• [What is required]: Write out the data exactly, please, and omit the pictures.

(Dataset extract begins)

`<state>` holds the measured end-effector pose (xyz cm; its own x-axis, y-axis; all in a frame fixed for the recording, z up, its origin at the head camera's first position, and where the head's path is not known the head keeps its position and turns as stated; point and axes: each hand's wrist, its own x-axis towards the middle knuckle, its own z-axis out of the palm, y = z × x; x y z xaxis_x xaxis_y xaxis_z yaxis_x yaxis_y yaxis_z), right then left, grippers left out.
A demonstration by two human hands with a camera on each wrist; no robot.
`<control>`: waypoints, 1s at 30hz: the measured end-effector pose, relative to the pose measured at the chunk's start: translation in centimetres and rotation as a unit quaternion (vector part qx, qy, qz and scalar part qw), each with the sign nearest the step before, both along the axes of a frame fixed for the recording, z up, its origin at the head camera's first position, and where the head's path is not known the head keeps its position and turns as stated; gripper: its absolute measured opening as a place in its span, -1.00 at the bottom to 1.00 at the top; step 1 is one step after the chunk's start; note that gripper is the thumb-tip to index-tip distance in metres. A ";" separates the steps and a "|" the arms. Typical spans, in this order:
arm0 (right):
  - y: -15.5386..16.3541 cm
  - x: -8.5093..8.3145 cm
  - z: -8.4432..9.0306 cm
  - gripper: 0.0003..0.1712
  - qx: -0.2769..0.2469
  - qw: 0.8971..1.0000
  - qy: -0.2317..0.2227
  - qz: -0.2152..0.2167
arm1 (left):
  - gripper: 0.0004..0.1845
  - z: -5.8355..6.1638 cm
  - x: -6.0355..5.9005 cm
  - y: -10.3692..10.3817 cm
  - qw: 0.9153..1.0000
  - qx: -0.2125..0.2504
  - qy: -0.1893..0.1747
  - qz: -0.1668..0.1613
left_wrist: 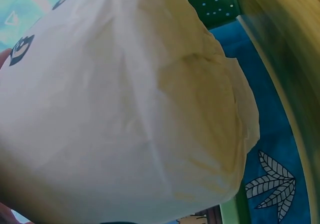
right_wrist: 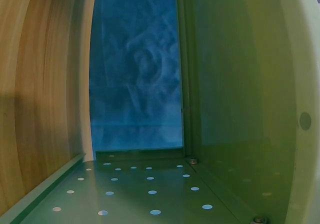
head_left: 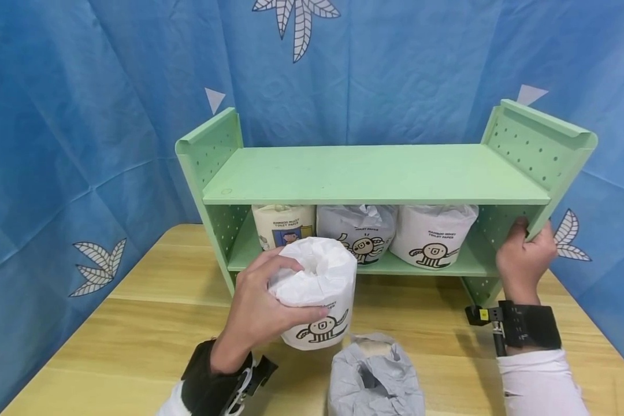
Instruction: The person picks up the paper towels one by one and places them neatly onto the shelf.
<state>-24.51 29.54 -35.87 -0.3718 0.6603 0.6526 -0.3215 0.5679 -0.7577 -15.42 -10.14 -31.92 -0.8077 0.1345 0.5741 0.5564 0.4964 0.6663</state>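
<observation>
My left hand grips a white-wrapped toilet paper roll, fingers curled over its top and thumb along its side, holding it above the table in front of the green shelf. My right hand grasps the shelf's right side panel, fingers wrapped around its front edge. Three wrapped rolls stand side by side on the lower board. A grey-wrapped roll stands on the table, just beside the held roll.
</observation>
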 end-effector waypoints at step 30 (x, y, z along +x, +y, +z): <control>-0.5 0.3 0.4 -0.73 -0.011 1.000 -0.009 -0.001 | -0.43 1.7 -0.3 0.4 0.997 0.043 0.055 -0.027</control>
<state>-24.18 29.02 -35.43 -0.3821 0.6755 0.6307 -0.3064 0.5512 -0.7761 -15.69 -9.70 -30.25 -0.7319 0.1216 0.6705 0.6527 0.4076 0.6386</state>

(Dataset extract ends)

• [Answer box]:
`<state>` holds the measured end-effector pose (xyz cm; its own x-axis, y-axis; all in a frame fixed for the recording, z up, its origin at the head camera's first position, and where the head's path is not known the head keeps its position and turns as stated; point and axes: each hand's wrist, its own x-axis towards the middle knuckle, its own z-axis out of the palm, y = z × x; x y z xaxis_x xaxis_y xaxis_z yaxis_x yaxis_y yaxis_z), right then left, grippers left out.
A demonstration by two human hands with a camera on each wrist; no robot.
`<control>`: waypoints, 1s at 30hz: the measured end-effector pose, relative to the pose measured at the chunk's start: translation in centimetres and rotation as a unit quaternion (vector part qx, qy, qz and scalar part qw), each with the sign nearest the step before, both along the axes of a frame fixed for the recording, z up, its origin at the head camera's first position, and where the head's path is not known the head keeps its position and turns as stated; gripper: its absolute measured opening as a place in its span, -1.00 at the bottom to 1.00 at the top; step 1 is one step after the chunk's start; note that gripper is the thumb-tip to index-tip distance in metres. A ";" separates the steps and a "|" the arms. Typical spans, in this order:
arm0 (right):
  - y: -15.5386..16.3541 cm
  - x: -8.5093..8.3145 cm
  - z: -8.4432..9.0306 cm
  - gripper: 0.0003..0.1712
  - qx: -0.2769..0.2469
  - qw: 0.8971..1.0000
  - qy: -0.2317..0.2227
  - qz: -0.2152..0.2167
arm1 (left):
  - gripper: 0.0004..0.1845
  - z: -5.8355..6.1638 cm
  - x: -6.0355..5.9005 cm
  - y: -10.3692..10.3817 cm
  - qw: 0.9153..1.0000
  - qx: -0.2125..0.2504
  - qy: -0.1893..0.1747
  - qz: -0.1668..0.1613
left_wrist: 
right_wrist: 
head_left: 
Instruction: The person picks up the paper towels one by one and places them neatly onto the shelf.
<state>-24.51 29.54 -35.87 -0.3718 0.6603 0.6526 -0.3215 0.5679 -0.7577 -15.42 -10.14 -31.92 -0.8077 0.1345 0.5741 0.5564 0.4964 0.6663</state>
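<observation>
My left hand grips a white-wrapped toilet paper roll, fingers curled over its top and thumb along its side, holding it above the table in front of the green shelf. My right hand grasps the shelf's right side panel, fingers wrapped around its front edge. Three wrapped rolls stand side by side on the lower board. A grey-wrapped roll stands on the table, just beside the held roll.
</observation>
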 end-effector waypoints at step 30 (x, y, z along +x, +y, +z): <control>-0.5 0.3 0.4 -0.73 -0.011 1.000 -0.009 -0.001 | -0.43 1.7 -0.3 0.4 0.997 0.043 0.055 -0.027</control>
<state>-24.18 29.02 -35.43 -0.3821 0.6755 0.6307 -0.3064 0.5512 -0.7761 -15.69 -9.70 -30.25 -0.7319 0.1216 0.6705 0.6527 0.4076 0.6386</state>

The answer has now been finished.